周氏曾经给儿子教训过,你要追你媳妇,就要讨好老丈人,你把他好生哄好了,他自然会向着你说话——是的,顾剑舟现在的心境变了,并且,他是什么时候变的,再没有了以前的偏执,没有以前对仇恨的执迷不悟,没有了颓废和各种激狂……他是什么时候变的,就连他自己都不知道?并且这几个人的关系正发生着某种难以言说的转变,而这种转变,也是那么自然而然,顺水推舟,谁也没有刻意去思索。

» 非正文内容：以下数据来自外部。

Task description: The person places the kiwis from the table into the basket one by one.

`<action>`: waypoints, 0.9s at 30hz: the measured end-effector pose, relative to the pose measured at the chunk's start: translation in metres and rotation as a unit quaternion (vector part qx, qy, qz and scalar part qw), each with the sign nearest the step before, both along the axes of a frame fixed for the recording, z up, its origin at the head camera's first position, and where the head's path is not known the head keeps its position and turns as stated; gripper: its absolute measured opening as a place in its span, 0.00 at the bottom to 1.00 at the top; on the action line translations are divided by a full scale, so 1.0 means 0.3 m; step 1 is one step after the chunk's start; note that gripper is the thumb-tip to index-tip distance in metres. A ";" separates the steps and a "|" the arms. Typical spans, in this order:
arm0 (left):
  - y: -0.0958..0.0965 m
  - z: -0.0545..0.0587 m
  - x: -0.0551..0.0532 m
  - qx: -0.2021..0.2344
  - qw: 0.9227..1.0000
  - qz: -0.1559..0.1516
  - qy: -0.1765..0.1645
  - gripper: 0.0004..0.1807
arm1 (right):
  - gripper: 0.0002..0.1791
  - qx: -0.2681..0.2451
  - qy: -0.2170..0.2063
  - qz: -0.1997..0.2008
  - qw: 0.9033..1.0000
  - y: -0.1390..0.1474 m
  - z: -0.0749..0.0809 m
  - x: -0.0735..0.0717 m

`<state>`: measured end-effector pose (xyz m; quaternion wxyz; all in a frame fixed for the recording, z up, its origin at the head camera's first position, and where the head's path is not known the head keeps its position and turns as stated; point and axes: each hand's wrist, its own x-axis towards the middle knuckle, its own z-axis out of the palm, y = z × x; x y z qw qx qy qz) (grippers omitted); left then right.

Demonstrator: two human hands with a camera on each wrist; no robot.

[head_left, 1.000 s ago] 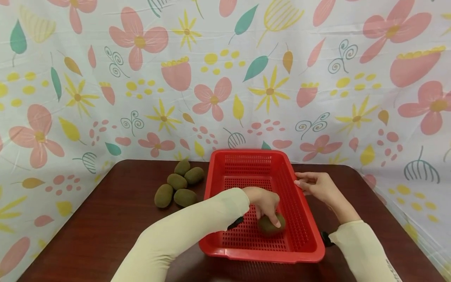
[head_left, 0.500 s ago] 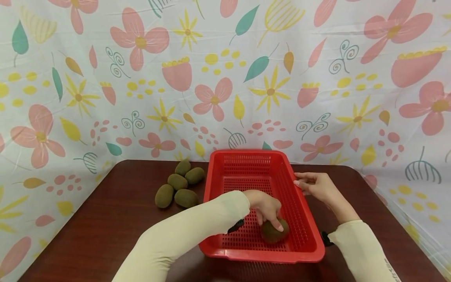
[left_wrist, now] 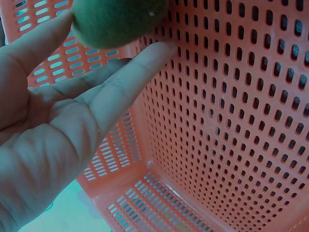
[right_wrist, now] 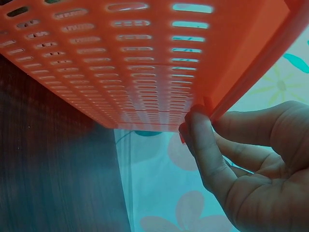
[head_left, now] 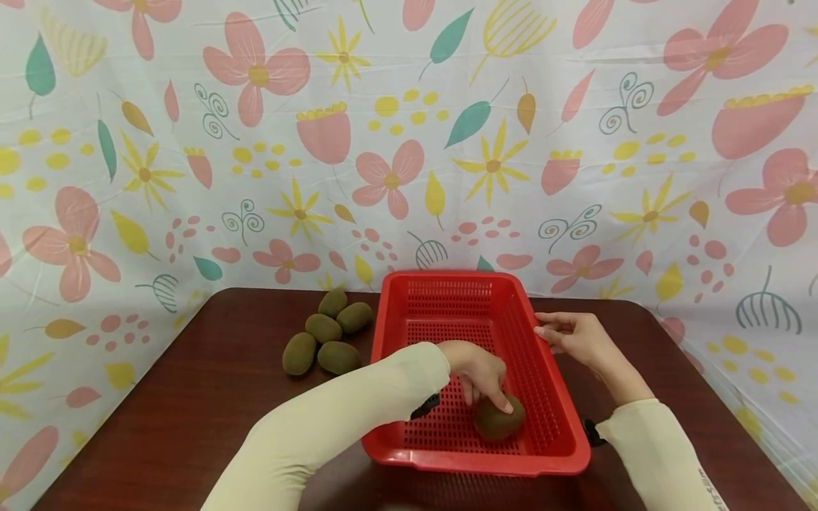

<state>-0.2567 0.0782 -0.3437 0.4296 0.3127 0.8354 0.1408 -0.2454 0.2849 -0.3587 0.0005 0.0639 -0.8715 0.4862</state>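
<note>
In the head view, a brown kiwi (head_left: 498, 420) lies in the near right part of the red perforated basket (head_left: 476, 463). My left hand (head_left: 479, 372) reaches into the basket from the left, one fingertip against the top of this kiwi. Seen from the left wrist, the fingers (left_wrist: 130, 77) are mostly straight and spread, and the kiwi (left_wrist: 118, 21) sits beyond their tips instead of in the palm. On the basket's right side, my right hand (head_left: 578, 341) pinches the rim between thumb and fingers; the right wrist view shows the fingertips (right_wrist: 200, 123) at the rim's underside.
Several more kiwis (head_left: 323, 328) are grouped on the dark wooden table (head_left: 211, 383), left of the basket. A flower-patterned cloth (head_left: 396, 177) hangs behind the table. My left forearm (head_left: 345, 408) crosses over the basket's left rim.
The kiwi in the basket has shifted slightly toward the near right and then come to rest. My left hand has since drawn back a little to the left. My right hand stays at the rim.
</note>
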 end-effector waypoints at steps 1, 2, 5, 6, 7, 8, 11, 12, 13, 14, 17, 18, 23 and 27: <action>-0.001 0.001 0.000 0.000 1.000 0.002 -0.002 0.13 | 0.26 -0.001 0.000 0.000 1.000 0.000 -0.001 0.000; -0.002 0.001 0.000 0.000 1.000 0.004 -0.003 0.15 | 0.26 -0.002 0.000 0.001 1.000 0.000 -0.002 -0.001; -0.008 0.006 -0.001 0.001 1.000 0.009 -0.010 0.20 | 0.26 -0.004 -0.001 0.001 1.000 0.001 -0.007 -0.003; -0.012 0.009 -0.003 0.004 1.000 0.010 -0.013 0.22 | 0.26 -0.005 -0.001 0.001 1.000 0.001 -0.008 -0.003; -0.015 0.013 -0.005 0.006 1.000 0.010 -0.018 0.23 | 0.26 -0.006 -0.001 0.002 1.000 0.001 -0.009 -0.003; -0.019 0.017 -0.008 0.012 1.000 0.006 -0.024 0.23 | 0.26 -0.006 -0.001 0.002 1.000 0.000 -0.009 -0.003; -0.033 0.038 -0.018 0.025 0.999 0.001 -0.025 0.24 | 0.26 -0.010 -0.002 0.002 1.000 -0.001 -0.009 -0.002; -0.040 0.046 -0.023 0.030 0.999 -0.001 -0.023 0.23 | 0.26 -0.010 -0.003 0.002 1.000 -0.001 -0.008 -0.002; -0.047 0.056 -0.027 0.035 0.999 -0.002 -0.020 0.23 | 0.26 -0.011 -0.003 0.001 1.000 -0.001 -0.008 -0.001; -0.055 0.065 -0.031 0.039 0.999 -0.005 -0.011 0.22 | 0.26 -0.012 -0.004 0.001 1.000 -0.001 -0.007 -0.001; -0.081 0.094 -0.045 0.052 0.998 -0.010 0.018 0.18 | 0.26 -0.014 -0.005 -0.002 1.000 -0.001 -0.005 0.000; -0.092 0.104 -0.050 0.056 0.998 -0.012 0.026 0.18 | 0.27 -0.014 -0.006 -0.003 1.000 0.000 -0.004 0.001; -0.152 0.152 -0.082 0.082 0.995 -0.012 0.061 0.18 | 0.27 -0.015 -0.009 -0.002 1.000 0.001 -0.002 0.001; -0.218 0.194 -0.109 0.125 0.990 0.007 0.072 0.20 | 0.28 -0.017 -0.011 -0.001 1.000 0.001 -0.002 -0.001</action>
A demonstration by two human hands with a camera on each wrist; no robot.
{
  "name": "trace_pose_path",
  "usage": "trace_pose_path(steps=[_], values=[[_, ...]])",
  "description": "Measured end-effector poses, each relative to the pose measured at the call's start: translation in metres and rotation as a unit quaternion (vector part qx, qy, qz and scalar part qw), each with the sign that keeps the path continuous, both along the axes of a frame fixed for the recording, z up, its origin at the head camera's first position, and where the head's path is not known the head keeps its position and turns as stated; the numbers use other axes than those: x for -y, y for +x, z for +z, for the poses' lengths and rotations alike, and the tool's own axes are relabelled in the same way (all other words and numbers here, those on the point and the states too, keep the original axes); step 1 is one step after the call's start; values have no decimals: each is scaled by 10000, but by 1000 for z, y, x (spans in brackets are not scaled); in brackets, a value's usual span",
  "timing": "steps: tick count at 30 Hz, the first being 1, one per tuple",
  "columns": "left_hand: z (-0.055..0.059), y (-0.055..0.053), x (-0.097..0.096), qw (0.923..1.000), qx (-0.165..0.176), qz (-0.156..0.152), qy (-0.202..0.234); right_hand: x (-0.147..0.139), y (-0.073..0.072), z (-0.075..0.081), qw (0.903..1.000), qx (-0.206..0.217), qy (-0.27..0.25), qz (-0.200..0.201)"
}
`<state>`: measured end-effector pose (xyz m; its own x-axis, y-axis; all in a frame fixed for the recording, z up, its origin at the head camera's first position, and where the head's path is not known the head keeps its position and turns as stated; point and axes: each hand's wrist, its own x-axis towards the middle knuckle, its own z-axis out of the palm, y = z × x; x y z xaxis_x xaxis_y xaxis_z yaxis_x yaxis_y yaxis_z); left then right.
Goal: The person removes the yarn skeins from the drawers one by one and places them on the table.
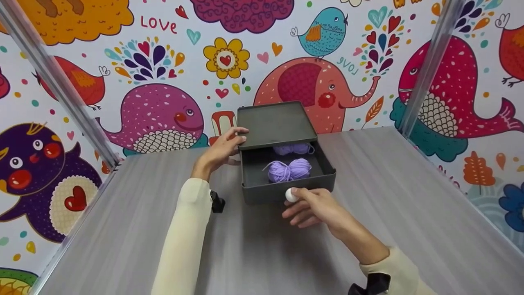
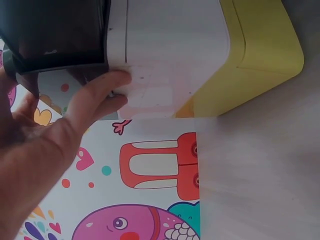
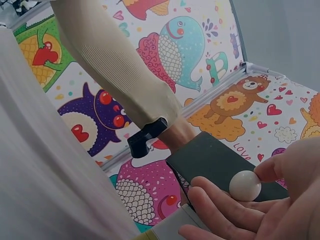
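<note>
A dark grey drawer extends toward me from under a flat grey top. Inside lies a purple yarn skein, tied at its middle. Behind it a second purple skein is partly hidden by the top. At the left edge of that top, my left hand grips with curled fingers. The left wrist view shows its fingertips by a pale and yellow side. My right hand pinches a white round knob between thumb and fingers, at the middle of the drawer front.
All this stands on a grey wood-grain table. Printed panels with cartoon animals rise behind and at both sides, joined by metal posts. Each sleeve carries a black wrist mount.
</note>
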<state>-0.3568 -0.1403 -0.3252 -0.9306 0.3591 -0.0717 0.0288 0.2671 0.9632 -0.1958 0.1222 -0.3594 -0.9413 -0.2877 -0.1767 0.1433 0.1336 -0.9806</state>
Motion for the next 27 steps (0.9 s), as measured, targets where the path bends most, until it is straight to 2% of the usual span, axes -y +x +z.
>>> trace_pose_path(steps=[15, 20, 27], values=[[2, 1, 0, 10000, 7, -38, 51, -3, 18, 0, 9997, -13, 56, 238], [2, 0, 0, 9999, 32, -76, 74, -4, 24, -3, 9992, 12, 5, 406], [0, 0, 2, 9999, 45, -65, 75, -3, 30, -7, 9990, 39, 39, 444]])
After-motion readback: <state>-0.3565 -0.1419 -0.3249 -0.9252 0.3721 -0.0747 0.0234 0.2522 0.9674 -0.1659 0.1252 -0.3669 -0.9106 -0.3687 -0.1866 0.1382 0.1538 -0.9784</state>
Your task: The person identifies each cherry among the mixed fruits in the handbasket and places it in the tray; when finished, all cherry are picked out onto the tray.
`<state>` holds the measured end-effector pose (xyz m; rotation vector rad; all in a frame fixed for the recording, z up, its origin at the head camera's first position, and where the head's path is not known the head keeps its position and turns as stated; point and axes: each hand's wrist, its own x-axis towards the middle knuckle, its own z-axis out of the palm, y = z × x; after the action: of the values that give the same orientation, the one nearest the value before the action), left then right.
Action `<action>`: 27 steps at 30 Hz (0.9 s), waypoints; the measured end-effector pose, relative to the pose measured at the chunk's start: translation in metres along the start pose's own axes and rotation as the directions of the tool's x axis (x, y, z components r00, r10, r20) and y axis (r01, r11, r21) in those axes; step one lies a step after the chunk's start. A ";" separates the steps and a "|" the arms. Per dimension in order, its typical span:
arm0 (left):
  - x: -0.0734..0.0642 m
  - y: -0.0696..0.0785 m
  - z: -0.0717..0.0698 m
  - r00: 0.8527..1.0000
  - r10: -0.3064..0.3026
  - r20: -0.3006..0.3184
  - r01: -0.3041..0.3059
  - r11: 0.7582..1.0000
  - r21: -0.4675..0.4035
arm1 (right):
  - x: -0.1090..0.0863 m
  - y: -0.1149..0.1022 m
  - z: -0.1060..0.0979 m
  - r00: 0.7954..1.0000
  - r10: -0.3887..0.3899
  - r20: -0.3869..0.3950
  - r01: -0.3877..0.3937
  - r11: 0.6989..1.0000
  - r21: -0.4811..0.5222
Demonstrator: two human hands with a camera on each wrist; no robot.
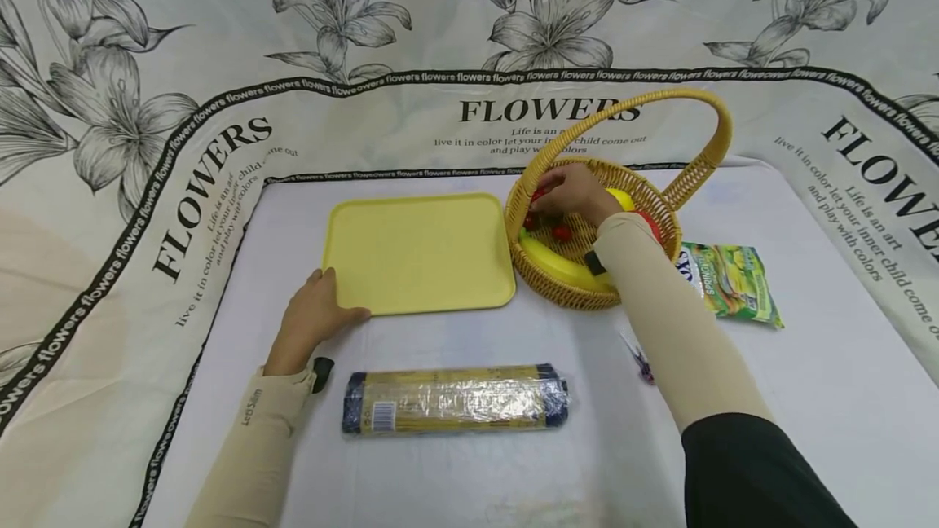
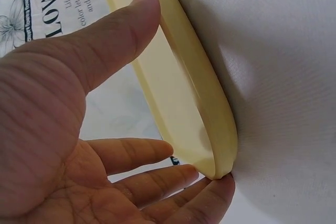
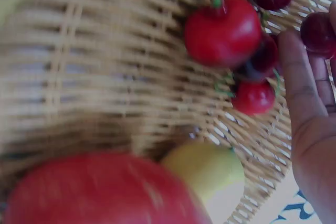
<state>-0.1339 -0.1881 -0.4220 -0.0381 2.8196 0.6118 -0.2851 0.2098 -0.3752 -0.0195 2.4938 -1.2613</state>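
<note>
Cherry [image 3: 316,31], dark red, sits pinched at the fingertips of the right hand [image 1: 575,190], inside the wicker basket [image 1: 546,290] on the right; the left hand [image 1: 315,312], fingers extended, touches the yellow tray [image 1: 421,255] at its near left corner.

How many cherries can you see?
At least 5: in the right wrist view, four shiny round red cherries cluster inside the woven tan wicker basket, and another is at the fingers of the right hand. Others may be hidden.
</note>
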 end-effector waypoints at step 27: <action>0.000 -0.002 0.002 1.000 0.005 0.010 -0.005 1.000 -0.002 | -0.131 -0.017 0.001 0.961 -0.265 0.078 0.274 0.950 -0.151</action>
<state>-0.1329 -0.1894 -0.4246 -0.0278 2.8109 0.6140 -0.1646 0.2205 -0.3230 -0.4448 2.6016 -1.1346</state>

三个人正打得热闹,顾峥笑眯眯地带着个年轻俊美、貌若潘安的男人进院子回来:“爹,我来给你们介绍介绍,这是回春堂的戚公子……”
又说,“戚公子,这是我爹……”
洗马吊的声音骤然停了,空气霎时安静,落针可闻。三个人你看我,我看你。
周氏手中的一张五饼,叮咚一声,从桌上滚到地上。顾老太爷惊愕得说不出话来。周牧禹手里正拿着张幺鸡,他其实也是刚刚学会的打马吊,老娘的支招,一声令下,他学了差不多两天两夜,总算是把马吊学会了……
顾峥还在笑吟吟说:“原来,你们都在打马吊啊?那你们好好玩,我带戚公子去屋里聊一聊,我们可有好多话要聊呢!”
她便热络络做了请的手势,那戚公子俊面一红,便赶紧向众人招呼几句,低着头随同顾峥进堂屋去了。
走之前,眼角特意把周牧禹扫了扫,仿佛说,抱歉,我不能听你的,你虽是她前夫,但是,你两现在和离了,咱们都是自由人,并且,我也绝不会怕你,银子我也不稀罕了……
周牧禹额上的青筋,瞬间蚯蚓似的牵动爬扯。
他把手中的那只幺鸡往桌上重重一砸,这马吊也不打了,站起来,吊头转身就回自己房中去生闷气。
周氏也急了,儿子回屋子,她也急着跟过去:“给我说说,这,这……杂回事儿?你不是说你都搞定了吗?”
周牧禹冷哼一声,依旧生着闷气不说话。
顾老太爷瞄瞄手中的那副清一色,他现在牌上了瘾,看看顾峥屋子,又看看周牧禹母子那边,只呵呵摇头笑:我这牌,就少了一张,究竟少哪一张呢,扯了半天,才恍然大悟,原来他早就胡了!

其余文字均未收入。